I love the DC Animated Universe. I love Batman: The Animated Series, Superman: The Animated Series, Justice League, Justice League Unlimited, and all of the other shows that were produced featuring DC super heroes. But for the Marvel fan in me there was also the X-Men Animated Series, and I loved it. Sure, the animation seems kind of weak in retrospect, and the voice acting sometimes left something to be desired, but the show was one of the first times I had ever seen comic book super heroes and their fans treated with anything approaching respect.

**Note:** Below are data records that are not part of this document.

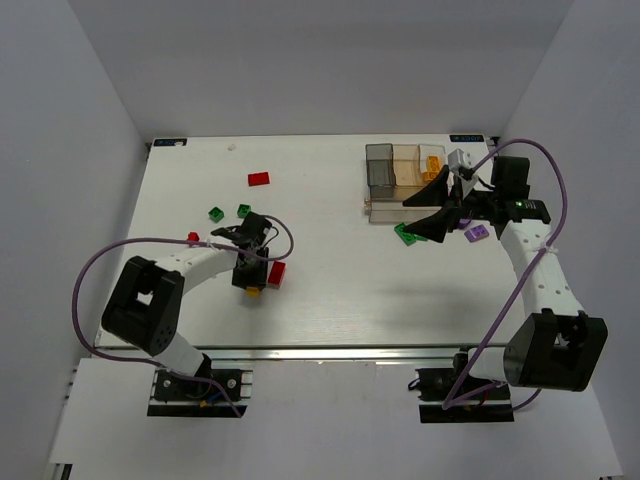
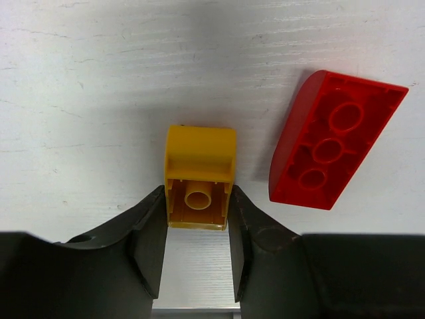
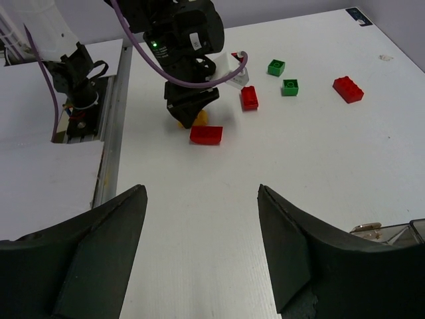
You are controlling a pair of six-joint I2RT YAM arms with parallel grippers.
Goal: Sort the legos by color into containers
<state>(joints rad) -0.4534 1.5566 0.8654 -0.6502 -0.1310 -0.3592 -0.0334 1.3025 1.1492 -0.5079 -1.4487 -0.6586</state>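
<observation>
1. The yellow brick [image 2: 199,174] lies on the surface [image 2: 86,100] at the left front, hollow underside facing the wrist camera.
2. The left gripper [image 2: 196,194] pinches it: one finger [image 2: 149,232] presses its left wall and the other presses its right wall, gripping only the near end.
3. An overturned red brick [image 2: 332,139] lies just to the right of the yellow brick, tilted and apart from it, showing three round tubes underneath.
4. A small red brick [image 1: 193,237] sits beside the left arm, farther back and to the left.
5. Two green bricks [image 1: 215,213] [image 1: 244,210] lie near each other behind that.
6. A long red brick [image 1: 259,179] lies farther back still, well apart from the others.
7. The organizer [image 1: 379,170] stands at the back right, its three bins in a row with the shallow tray in front.
8. Yellow pieces [image 1: 432,163] show in the right-end bin. I cannot tell whether the other two hold anything.
9. The right gripper [image 1: 428,206] is spread wide and holds nothing. It sits at the tray's right end and points left across the surface.
10. A green brick [image 1: 405,233] lies just in front of the tray, partly under the nearer finger of the right gripper.
11. A purple brick [image 1: 476,233] rests on the surface to the right of that gripper, close beside the right arm.
</observation>
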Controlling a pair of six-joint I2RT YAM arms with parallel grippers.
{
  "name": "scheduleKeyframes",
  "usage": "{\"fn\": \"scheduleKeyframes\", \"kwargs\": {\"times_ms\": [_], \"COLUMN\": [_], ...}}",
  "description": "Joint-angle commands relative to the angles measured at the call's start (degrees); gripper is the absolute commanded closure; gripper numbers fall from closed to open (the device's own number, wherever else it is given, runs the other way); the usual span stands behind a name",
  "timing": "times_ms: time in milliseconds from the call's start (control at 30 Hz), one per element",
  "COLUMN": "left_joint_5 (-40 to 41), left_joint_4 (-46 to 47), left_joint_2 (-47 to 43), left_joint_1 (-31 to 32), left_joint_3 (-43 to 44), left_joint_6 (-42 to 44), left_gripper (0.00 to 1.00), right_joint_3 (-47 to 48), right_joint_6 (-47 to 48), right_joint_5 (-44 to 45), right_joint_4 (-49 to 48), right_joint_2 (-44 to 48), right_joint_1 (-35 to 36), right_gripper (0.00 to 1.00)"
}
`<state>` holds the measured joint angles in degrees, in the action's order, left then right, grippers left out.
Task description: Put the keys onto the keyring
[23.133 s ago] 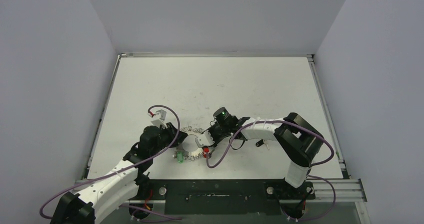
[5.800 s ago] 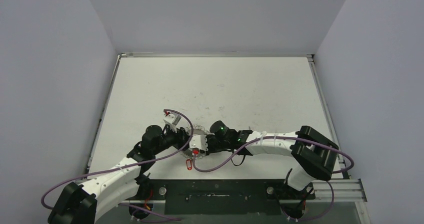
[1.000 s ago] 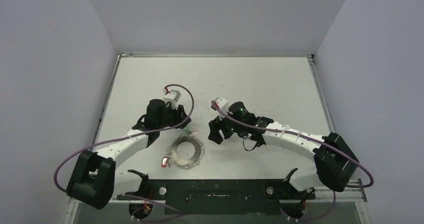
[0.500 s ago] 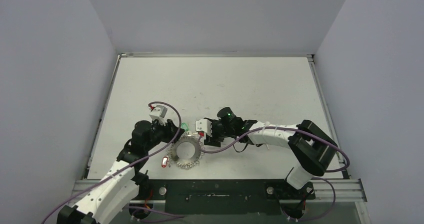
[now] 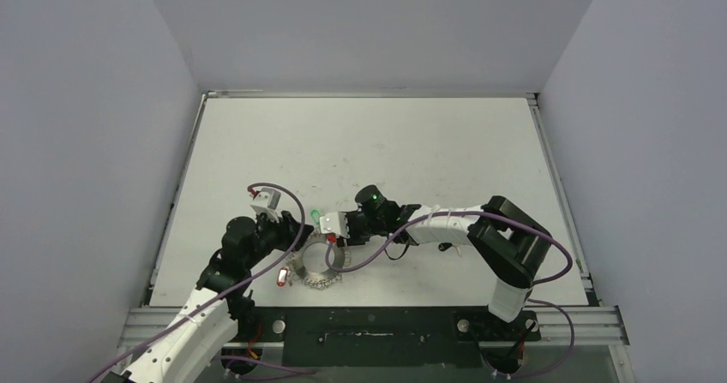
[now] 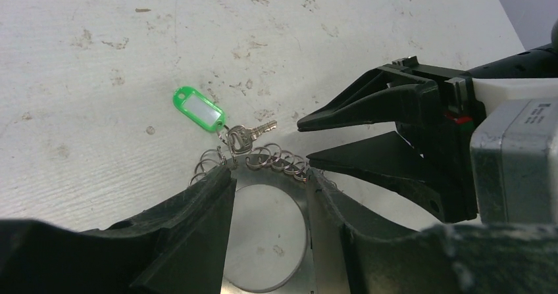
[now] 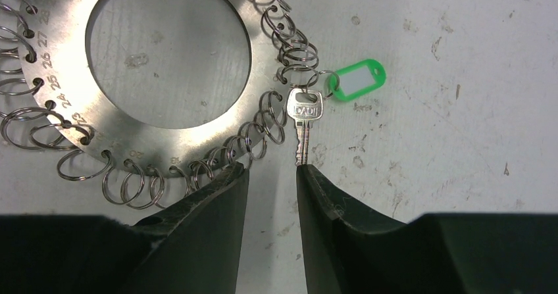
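Note:
The keyring (image 5: 319, 267) is a flat grey metal disc with a big hole and several small split rings round its edge. It lies on the table and also shows in the left wrist view (image 6: 314, 241) and the right wrist view (image 7: 66, 77). A green tag (image 7: 356, 80) and an all-silver key (image 7: 303, 120) hang on one split ring at its far edge. My left gripper (image 6: 270, 174) is open, its fingers straddling the disc's hole. My right gripper (image 7: 271, 170) is open beside the disc's edge, one fingertip at the silver key's blade tip. No black-headed key is clearly visible.
A small red tag (image 5: 282, 276) lies at the keyring's near left. A small dark object (image 5: 444, 247) lies by my right forearm; I cannot tell what it is. Purple cables loop over both arms. The two grippers face each other closely over the ring.
Both grippers have come in from the far side to the keyring: the left one down over it, the right one leftward to its far edge. The ring has stayed put.

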<state>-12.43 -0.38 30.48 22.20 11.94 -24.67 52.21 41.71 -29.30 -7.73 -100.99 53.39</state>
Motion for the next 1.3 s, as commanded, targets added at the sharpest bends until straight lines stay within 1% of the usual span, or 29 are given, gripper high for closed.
{"fn": "scheduleKeyframes", "kwargs": {"times_ms": [0, 200, 600, 633, 700, 767, 933, 1100, 1267], "left_joint_5": [0.1, 0.0, -0.1, -0.1, -0.1, -0.1, 0.0, 0.0, -0.1], "left_joint_4": [1.5, 2.7, 2.7, 2.8, 2.9, 3.0, 3.0, 3.1, 3.2], "left_joint_2": [2.2, 4.0, 2.8, 2.7, 2.8, 2.7, 2.8, 2.7, 2.7], "left_joint_1": [0.2, 0.2, 0.3, 0.2, 0.3, 0.3, 0.2, 0.2, 0.2], "left_joint_3": [1.1, 1.4, 1.0, 1.0, 1.1, 1.1, 1.0, 0.8, 0.5], "left_joint_6": [-0.3, -0.6, -0.3, -0.3, -0.3, -0.2, -0.1, -0.2, -0.1], "left_gripper": [0.58, 0.58, 0.58, 0.58, 0.58, 0.57, 0.57, 0.57, 0.57], "right_joint_3": [0.4, -0.3, -1.2, -1.2, -1.1, -0.8, -0.8, -0.5, -1.9], "right_joint_6": [2.9, 3.4, 4.0, 4.1, 4.4, 4.6, 4.9, 6.0, 5.4], "right_joint_5": [0.5, 0.8, 0.5, 0.4, -0.1, -0.1, 0.1, 0.6, 1.6], "right_joint_4": [-2.6, -2.9, -1.6, -1.6, -1.1, -0.7, -0.9, 1.3, 0.8], "right_joint_2": [-0.4, -1.1, -1.2, -1.4, -1.8, -2.1, -2.6, -2.3, -0.5], "right_joint_1": [0.8, 1.0, 1.5, 1.6, 1.8, 2.0, 2.7, 2.8, 3.2], "right_gripper": [0.66, 0.66, 0.66, 0.66, 0.71, 0.72, 0.72, 0.72, 0.69]}}
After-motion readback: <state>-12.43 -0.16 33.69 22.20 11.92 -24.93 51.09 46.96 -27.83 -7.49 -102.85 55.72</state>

Super heroes had been a staple of Saturday morning cartoons for a lot longer than I can remember, but they have always been presented as silly and somewhat childish. The classic example of this sort of thing is the Superfriends shows, which transformed the most popular and longest running DC heroes as a band of silly, wise cracking goofballs with even sillier villains to contend with. But when the X-Men series aired, it took a different approach. Yes, the characters still wore funny looking spandex outfits, but the stories that the series told were, in many cases, drawn directly from the comic books themselves. Granted, the stories presented in the 1980s era X-Men comic books were sometimes a little on the frivolous side, but the series included the entire Dark Phoenix saga, a version of the Days of Future Past story, and other quite involved and serious story lines.
I will say, however, that I was never a big fan of Jubilee as a regular character. If given the choice to replace her with a different regular female character I'd have preferred someone like Shadowcat or perhaps Polaris. And leaving out Nightcrawler and Iceman as regular members of the team was, in my opinion, a bad move.